Figure 2: Demographic Characteristics of Retired Buyers, Non-Buyers and Non-Responders
Bar Chart: Demographic Characteristics of Retired Buyers, Non-Buyers and Non-Responders
Source: Analysis of data from the Federal Long-Term Care Insurance Program, 2003.

Retired buyers and non-buyers had worked for the Federal Government for about the same amount of time -- 28 and 27 years respectively, while retired non-responders were employed by the Federal Government for 25 years.

Although the retired sample may be retired from their positions with the Federal Government, it is clear from our past research that many "retired" people are still working either full- or part-time. We asked respondents in the retired sample if they were currently working, and about one out of every three retired buyers and non-responders indicated that they are working either full or part-time, while a significantly lower percentage, 23% of non-buyers are working full- or part-time.

B. Attitudes and Opinions about Retirement Planning and LTC

One thing that we know from previous briefs is that federal employees as a whole seem to be active in planning for their retirement and understand the potential LTC risks associated with later life. One would expect that buyers would at least be most likely to feel confident about their planning for both retirement and LTC and more likely to be concerned about be prepared for future LTC needs. We asked a series of questions designed to illuminate differences between buyers, non-buyers and non-responders regarding these issues.

1. Active Sample

Figure 3 shows that a significantly higher percentage of active buyers (than both active non-buyers and active non-responders) have engaged in retirement planning, know how much to save to live well in retirement, are confident that there is enough money for retirement and believe that their standard of living will be the same or better during retirement.

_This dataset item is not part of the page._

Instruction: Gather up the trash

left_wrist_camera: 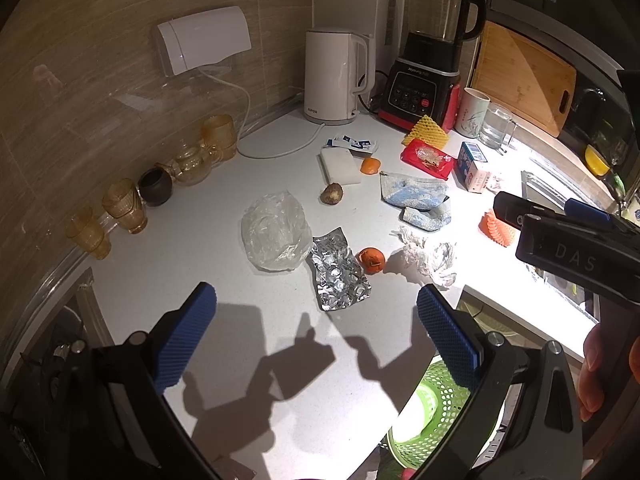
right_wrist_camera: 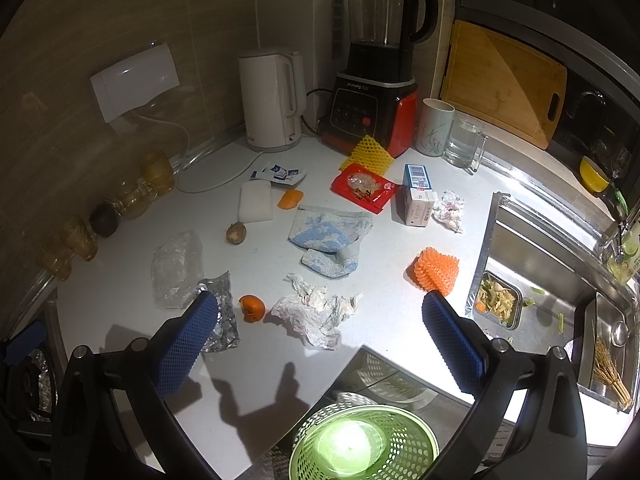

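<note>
Crumpled tissue [right_wrist_camera: 316, 316] just ahead of open right claw [right_wrist_camera: 320, 330] — untouched.

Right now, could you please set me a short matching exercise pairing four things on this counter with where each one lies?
Things:
1. crumpled foil
2. yellow foam net
3. green basket
4. orange foam net

Places:
A. below the counter's front edge
B. leaning against the blender's base
C. beside the sink's left rim
D. between the clear plastic bag and the orange peel

Pairs: 1-D, 2-B, 3-A, 4-C
</note>
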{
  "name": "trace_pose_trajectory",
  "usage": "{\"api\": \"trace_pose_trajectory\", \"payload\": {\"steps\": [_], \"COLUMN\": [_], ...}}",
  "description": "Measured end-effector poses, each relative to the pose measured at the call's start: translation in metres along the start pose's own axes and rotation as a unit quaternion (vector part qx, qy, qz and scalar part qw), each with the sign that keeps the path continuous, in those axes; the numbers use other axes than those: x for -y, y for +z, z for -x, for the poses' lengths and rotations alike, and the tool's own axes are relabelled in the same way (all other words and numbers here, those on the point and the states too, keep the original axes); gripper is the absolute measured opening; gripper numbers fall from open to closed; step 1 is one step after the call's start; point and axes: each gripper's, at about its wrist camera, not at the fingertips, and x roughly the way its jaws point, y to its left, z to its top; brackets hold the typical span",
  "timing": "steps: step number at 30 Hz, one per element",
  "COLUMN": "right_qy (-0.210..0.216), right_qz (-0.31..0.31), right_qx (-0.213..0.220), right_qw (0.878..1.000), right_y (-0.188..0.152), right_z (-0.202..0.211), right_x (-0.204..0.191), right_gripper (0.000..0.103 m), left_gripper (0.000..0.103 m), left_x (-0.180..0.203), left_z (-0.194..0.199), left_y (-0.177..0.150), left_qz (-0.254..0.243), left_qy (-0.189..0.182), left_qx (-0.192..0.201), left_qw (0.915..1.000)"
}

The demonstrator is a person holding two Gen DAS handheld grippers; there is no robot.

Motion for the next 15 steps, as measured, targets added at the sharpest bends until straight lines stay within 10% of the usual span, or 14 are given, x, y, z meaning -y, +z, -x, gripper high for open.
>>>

Figure 3: Attitudes and Opinions About Retirement Planning, Active Sample
Bar Chart: Attitudes and Opinions About Retirement Planning, Active Sample
Source: Analysis of data from the Federal Long-Term Care Insurance Program, 2003.

In addition, buyers have given significantly more thought to paying for LTC expenses, and are more likely to have considered LTC insurance as a very important part of their retirement planning. Further, buyers are significantly more likely than non-buyers and non-responders to strongly agree that it is important to plan now for the possibility of needing LTC services in the future. It is difficult to know with certainty whether these attitudes led to the purchase of the insurance or whether they were formed during the and after the education process and purchase decision.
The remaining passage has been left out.